Webster’s Dictionary defines murder as “to kill a human being unlawfully and with premeditated
malice. To slaughter wantonly : slay. To put an end to.”

There are no blueprints for the care of the grieving. However one manages to deal with death,
mourners, more than anything, need to know, whatever they feel is OK!.

I dedicate this writing to my childhood playmate, my best friend and beautiful cousin, Joseph
Saad, who was murdered September 22, 1993. I will always love and miss you brother of my

Most of us wrestle with the word "MURDER." It makes us coil and forces us to deal with
concepts of senselessness and evil. No one deserves to be murdered. A single murder can tear the
fiber of a family or a whole community apart. When my Aunt called to tell me Joseph had been
brutally stabbed to death, I was devastated and felt this horrendous crushing pain my heart. My
much-loved Joe left behind a wonderful wife, two beautiful daughters and a mother who’s
youngest son had already crossed onto the shores of the Spiritual Lands. Our lives were changed
forever by this event.

Murder is a horrific act, the ultimate violation! More than any other form of loss, murder
emphasizes how fleeting life can be. There is no question this death was preventable. The
victim's life was violently and abruptly ended. Nothing prepares us for the day when a loved one
is murdered. Someone wanted to hurt your loved one. Someone made a choice to reach into your
life and rob you, without warning, of a most precious gift, your beloved. Being told of the
murder of a loved one is profoundly traumatic which is likely to elicit powerful responses.
The shock is titanic and the fear, rage and vulnerability severe. Survivors experience extreme
shock as well as all of the other responses of sudden death. Trauma releases many emotions and
dealing with these feelings requires extraordinary bravery. As the shock and numbness slowly
wear off, there may be feelings of denial. These feelings act as a buffer allowing mourners time
to gradually absorb the reality of the loss.

Murder brings mourners into involvement with the police, the coroner, the district attorney, the
judicial system, and the media. Family roles undergo major transformations and relationships
will face challenges. No other experience has prepared the family or its members how to deal
with the homicide. There is a sudden uninvited intrusion in their lives that changes their
existence from private to public.

As soon as the death and circumstance surrounding it become known, all kinds of people become
involved and your loved one seems to be taken away from you. The police talk about “their
case.” Forensic scientists want samples of clothing etc. The court sets a hearing date. You may
find yourself being asked endless questions at a time when you find it very difficult to
concentrate and have no mental or physical energy. You may feel overwhelmed by the need to
make sure that everything in the investigation goes correctly and worried that you may have
forgotten something important. You may be confronted by reporters and telephone calls asking
for background information and photographs. The Inquest will be the first legal procedure you
may have to cope with. It is important to realize that this is not a trial, but an inquiry to establish
the facts - when, where and how the death occurred. Do not be afraid to ask any questions that
plague you. It is important that you are told as much as possible about the circumstances
surrounding the death. What you do not know, your mind may invent and this can often be even
more distressing than the truth.

You may find the inquest helpful. At least some of the facts should be established and you may
learn more about the circumstances surrounding the death.

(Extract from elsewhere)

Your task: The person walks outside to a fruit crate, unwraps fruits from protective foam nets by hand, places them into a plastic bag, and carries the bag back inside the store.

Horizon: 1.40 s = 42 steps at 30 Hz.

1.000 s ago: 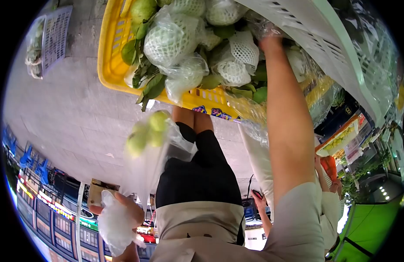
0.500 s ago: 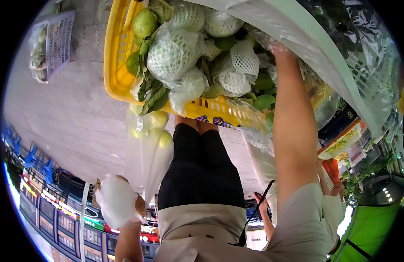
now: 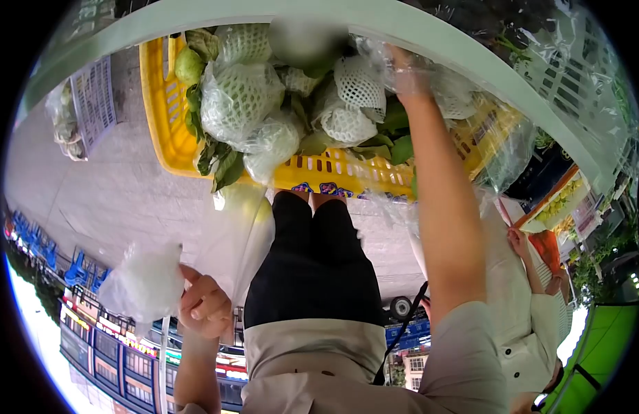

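My left hand [image 3: 205, 303] is raised at the lower left, its fingers closed on a crumpled white plastic bag [image 3: 141, 283]. Beside it, a clear plastic bag [image 3: 231, 231] with yellow-green fruit hangs by my left wrist; what bears its weight is hidden. My right arm stretches into a yellow plastic basket [image 3: 169, 148]. Clear film partly covers my right hand [image 3: 408, 77], so its fingers are hard to make out. Near it lie green fruits in white foam nets [image 3: 361, 86] and plastic wrap, among leaves. A blurred, round, pale-green shape [image 3: 307, 45] shows above the basket.
A pale crate rim [image 3: 519, 79] arches over the basket. On the pavement at left stands a lilac basket [image 3: 93, 103] with wrapped goods. At right are a person in a light shirt [image 3: 519, 310] and a box of yellow-green fruit [image 3: 557, 203].
My left hand has moved up the view, and the white bag with it has shifted left. My right hand has shifted left within the basket. The blurred round shape has appeared.
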Available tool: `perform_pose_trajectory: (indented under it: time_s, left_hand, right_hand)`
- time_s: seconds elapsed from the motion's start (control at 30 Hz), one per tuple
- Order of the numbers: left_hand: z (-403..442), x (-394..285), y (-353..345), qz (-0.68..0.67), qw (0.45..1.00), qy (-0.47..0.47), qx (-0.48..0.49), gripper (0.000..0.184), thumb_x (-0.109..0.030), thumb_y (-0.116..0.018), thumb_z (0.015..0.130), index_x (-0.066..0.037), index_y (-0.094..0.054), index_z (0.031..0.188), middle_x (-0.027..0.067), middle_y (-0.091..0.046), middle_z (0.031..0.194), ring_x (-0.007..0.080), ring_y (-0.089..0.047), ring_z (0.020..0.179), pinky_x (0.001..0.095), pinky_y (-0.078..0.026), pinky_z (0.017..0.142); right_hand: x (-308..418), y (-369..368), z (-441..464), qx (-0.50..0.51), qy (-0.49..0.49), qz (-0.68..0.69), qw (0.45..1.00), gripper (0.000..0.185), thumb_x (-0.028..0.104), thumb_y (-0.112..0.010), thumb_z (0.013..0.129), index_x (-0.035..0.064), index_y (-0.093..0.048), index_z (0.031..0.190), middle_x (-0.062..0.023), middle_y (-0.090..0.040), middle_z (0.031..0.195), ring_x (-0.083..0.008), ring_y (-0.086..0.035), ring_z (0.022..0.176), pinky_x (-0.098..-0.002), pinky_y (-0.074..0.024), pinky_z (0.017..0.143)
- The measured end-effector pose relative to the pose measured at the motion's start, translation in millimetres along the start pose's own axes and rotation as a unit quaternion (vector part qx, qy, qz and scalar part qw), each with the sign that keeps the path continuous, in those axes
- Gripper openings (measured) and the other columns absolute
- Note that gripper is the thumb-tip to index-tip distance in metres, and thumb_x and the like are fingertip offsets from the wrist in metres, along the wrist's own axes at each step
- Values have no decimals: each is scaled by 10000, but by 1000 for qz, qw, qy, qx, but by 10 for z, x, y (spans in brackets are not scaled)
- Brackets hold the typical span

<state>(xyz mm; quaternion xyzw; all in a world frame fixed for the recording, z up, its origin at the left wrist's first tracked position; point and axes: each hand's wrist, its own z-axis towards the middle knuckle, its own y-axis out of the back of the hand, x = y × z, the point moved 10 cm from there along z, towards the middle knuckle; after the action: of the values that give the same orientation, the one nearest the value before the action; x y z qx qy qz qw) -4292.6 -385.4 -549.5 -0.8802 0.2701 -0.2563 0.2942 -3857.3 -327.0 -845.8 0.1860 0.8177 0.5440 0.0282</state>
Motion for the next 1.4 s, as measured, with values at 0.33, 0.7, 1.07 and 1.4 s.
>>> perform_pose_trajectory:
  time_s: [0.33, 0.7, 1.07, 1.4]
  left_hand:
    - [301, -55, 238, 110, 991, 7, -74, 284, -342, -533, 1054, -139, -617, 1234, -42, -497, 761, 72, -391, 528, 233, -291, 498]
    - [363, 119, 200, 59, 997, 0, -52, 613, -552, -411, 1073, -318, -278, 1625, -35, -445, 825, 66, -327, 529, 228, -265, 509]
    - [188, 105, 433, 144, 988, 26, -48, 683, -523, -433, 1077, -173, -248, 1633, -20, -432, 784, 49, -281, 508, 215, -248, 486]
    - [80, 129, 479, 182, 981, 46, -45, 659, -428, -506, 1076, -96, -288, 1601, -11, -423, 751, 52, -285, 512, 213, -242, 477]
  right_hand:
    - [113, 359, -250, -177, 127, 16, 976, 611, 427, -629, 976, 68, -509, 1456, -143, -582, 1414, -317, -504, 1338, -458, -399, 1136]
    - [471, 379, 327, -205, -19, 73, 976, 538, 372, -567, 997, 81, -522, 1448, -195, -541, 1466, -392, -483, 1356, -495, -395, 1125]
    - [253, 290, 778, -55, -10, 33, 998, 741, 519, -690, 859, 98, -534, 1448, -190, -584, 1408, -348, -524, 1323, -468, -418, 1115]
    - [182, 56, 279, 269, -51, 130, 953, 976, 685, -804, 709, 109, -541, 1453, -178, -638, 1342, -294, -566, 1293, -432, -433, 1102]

A trial will follow the inquest. This will no doubt be even more stressful. You will find yourself
being tested in so many ways. It may be the first time you come face-to-face with the accused.
You may hear the defense lawyers attacking the character of your loved one. You are desperate
for justice to be done and, although you are mentally and physically exhausted, you are expected
to understand what is going on, and to give clear and concise evidence. . It is not unusual to feel
resentment at the unfairness of it all. As there are seldom answers to the many questions and a
sense of injustice may fill you. Once the trial is over, the public part of your nightmare will have
ended. With the help of supportive people you will get through this terrible time.

As you confront reality of loss, you may begin to experience the following: Anger – Intense rage
and thoughts of retaliation or revenge is not unusual. Anger often directed toward the legal
procedures or even the investigating team. If the criminal is apprehended, there is some sense of
justification but if not, you may find yourself feeling enraged, frustrated and helpless.

Guilt - When a sudden unexpected death occurs, survivors must also cope with not having a
chance to say good-bye, resolve issues or prepare for an anticipated death. There is a lack of
closure leaving survivors feeling robbed. A significant part of your mourning is grieving for the
many losses...lost dreams, lost relationships, lost years, and the many more that affect each

Fear & Panic – A fear of further victimization, increased feelings of insecurity, anxiety and an
overwhelming sense of vulnerability. Feelings of anxiety and an overpowering need to keep
yourself and your loved ones safe.

Stress - The violent nature of this death complicates your mourning. Survivors often suppress
part of their grieving until there is some legal resolution and even then mourners continue to feel
victimized as they pay close attention to the perpetrator’s incarceration … will there be an
appeal, an early release, parole, all of these questions have a significant impact on survivors.
Spiritual Loss of faith in religion, or philosophy of life is also a common reaction
Suggestions that may be helpful …

Struggle with why it happened until you no longer need to know why or until you are satisfied
with partial answers. Wear out your questions, anger, guilt or other feelings until you can let
them be. Letting them be doesn’t mean forgetting.

Know you may be overwhelmed by the intensity of your feelings but all your feelings are a
natural reaction to what has happened.

Find a good listener with whom to share. Call someone if you need to talk.

Don't be afraid to cry and give yourself time to heal.

Put off making any major changes.

Don’t be afraid to set your own limits and boundaries. Learn to say no when someone asks
something of you that you are not up to doing.

Steer clear of people who want to tell you what or how to feel.

Know that there are support groups that can be helpful and give yourself permission to seek
professional help should the need arise.

Call on your personal faith to help you through.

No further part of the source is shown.